Why the hell don't we already have a dedicated thread for this?
Someone needs to code Bay12 Simulator. Or at least tell me how to do it.
Markov chainsssss.
I actually have one of those somewhere. It's loaded with LW's posts right now in response to someone saying we needed an LW post generator after a particularly spectacular shirpost.
Jeepers, okay. I was gonna work out some way of bundling a thread-sucker with it so you could gen posts based on one particular thread, but I can just post the script here too.
Note: this is not my code. It is in fact sourced from this. I wrote some code surrounding it, but that's kinda buggy and not really important.
import random
class Markov(object):
def __init__(self, open_file, chain_size=3):
self.chain_size = chain_size
self.cache = {}
self.open_file = open_file
self.words = self.file_to_words()
self.word_size = len(self.words)
self.database()
def file_to_words(self):
self.open_file.seek(0)
data = self.open_file.read()
words = data.split()
return words
def words_at_position(self, i):
"""Uses the chain size to find a list of the words at an index."""
chain = []
for chain_index in range(0, self.chain_size):
chain.append(self.words[i + chain_index])
return chain
def chains(self):
"""Generates chains from the given data string based on passed chain size.
So if our string were:
"What a lovely day"
With a chain size of 3, we'd generate:
(What, a, lovely)
and
(a, lovely, day)
"""
if len(self.words) < self.chain_size:
return
for i in range(len(self.words) - self.chain_size - 1):
yield tuple(self.words_at_position(i))
def database(self):
for chain_set in self.chains():
key = chain_set[:self.chain_size - 1]
next_word = chain_set[-1]
if key in self.cache:
self.cache[key].append(next_word)
else:
self.cache[key] = [next_word]
def generate_markov_text(self, size=25):
seed = random.randint(0, self.word_size - 3)
gen_words = []
seed_words = self.words_at_position(seed)[:-1]
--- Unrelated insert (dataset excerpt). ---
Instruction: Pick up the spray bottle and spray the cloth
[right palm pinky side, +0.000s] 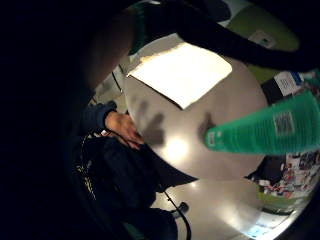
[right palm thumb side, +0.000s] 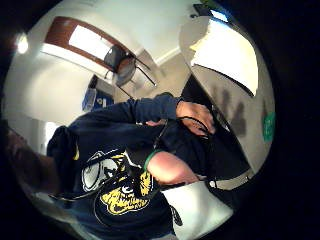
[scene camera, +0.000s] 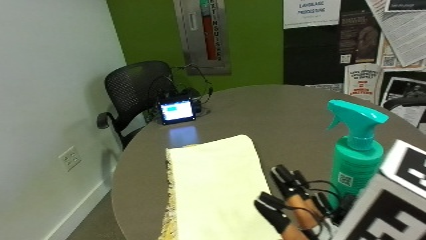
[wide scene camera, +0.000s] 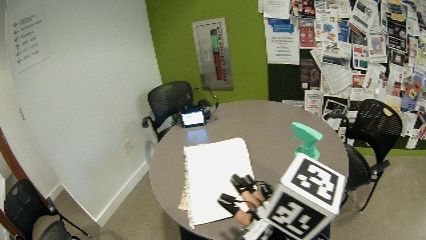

gen_words.extend(seed_words)
for i in xrange(size):
last_word_len = self.chain_size - 1
last_words = gen_words[-1 * last_word_len:]
next_word = random.choice(self.cache[tuple(last_words)])
gen_words.append(next_word)
return ' '.join(gen_words)
Is this an acceptable tribute?
It is.
Here's how to use the script if you're unfamiliar with Python:
(1) Install
Python. The Windows version usually comes bundled with
IDLE, which gives you easy access to the Python shell.
(2) Save the code posted by Arx and name the file "markovgen.py" or whatever you'd like. Put the file somewhere where Python can find it.
(3) Copy a buttload of posts by your favourite B12 shitposter into a "textfile.txt" or whatever. Put the textfile in the same folder as the .py file.
(4) Type the following lines one at a time into the Python shell:
>>> file_ = open('/your_folder_of_choice/textfile.txt')
>>> import markovgen
>>> markov = markovgen.Markov(file_)
>>> markov.generate_markov_text()
The argument for the "generate_markov_text" function determines the length of the generated output. Thus, when I type
>>> markov.generate_markov_text(100)
...the glorious result is:
done their best to do that in 2 years. Our society is degenerating, whilst the leftists with far less support retain disproportionately vast amounts of power, or more strikingly where Front Nationale won 1/3rd of the nightclub by the end of that term, you can see things where UKIP become the 3rd largest party yet win only 1 seat whilst the continental partners are decomposing. If we pretended all of the modern geopolitics and identity politics of the poisoned lamb - he dies almost immediately. Muhammed ate less of them top canuck REMOVE PICKELHAUBE remove pickelhaube you are not an seeker.
EDIT: I'll add instructions for using Dissociated press because it's slightly easier and the results are actually just as good, if not better:
(1) Install
Emacs.(2) Open your shitpostfile.txt in Emacs.
(3) To make a default letter-by-letter dissociation, press 'Alt' and 'x' at the same time, then type 'dissociated-press' into the prompt.
(4) To make a word-by-word dissociation, press 'Alt', '-', and some number (eg. '1') at the same time, then do as in step 3.
(5) Copy the text to clipboard by pressing 'Alt' and 'w'.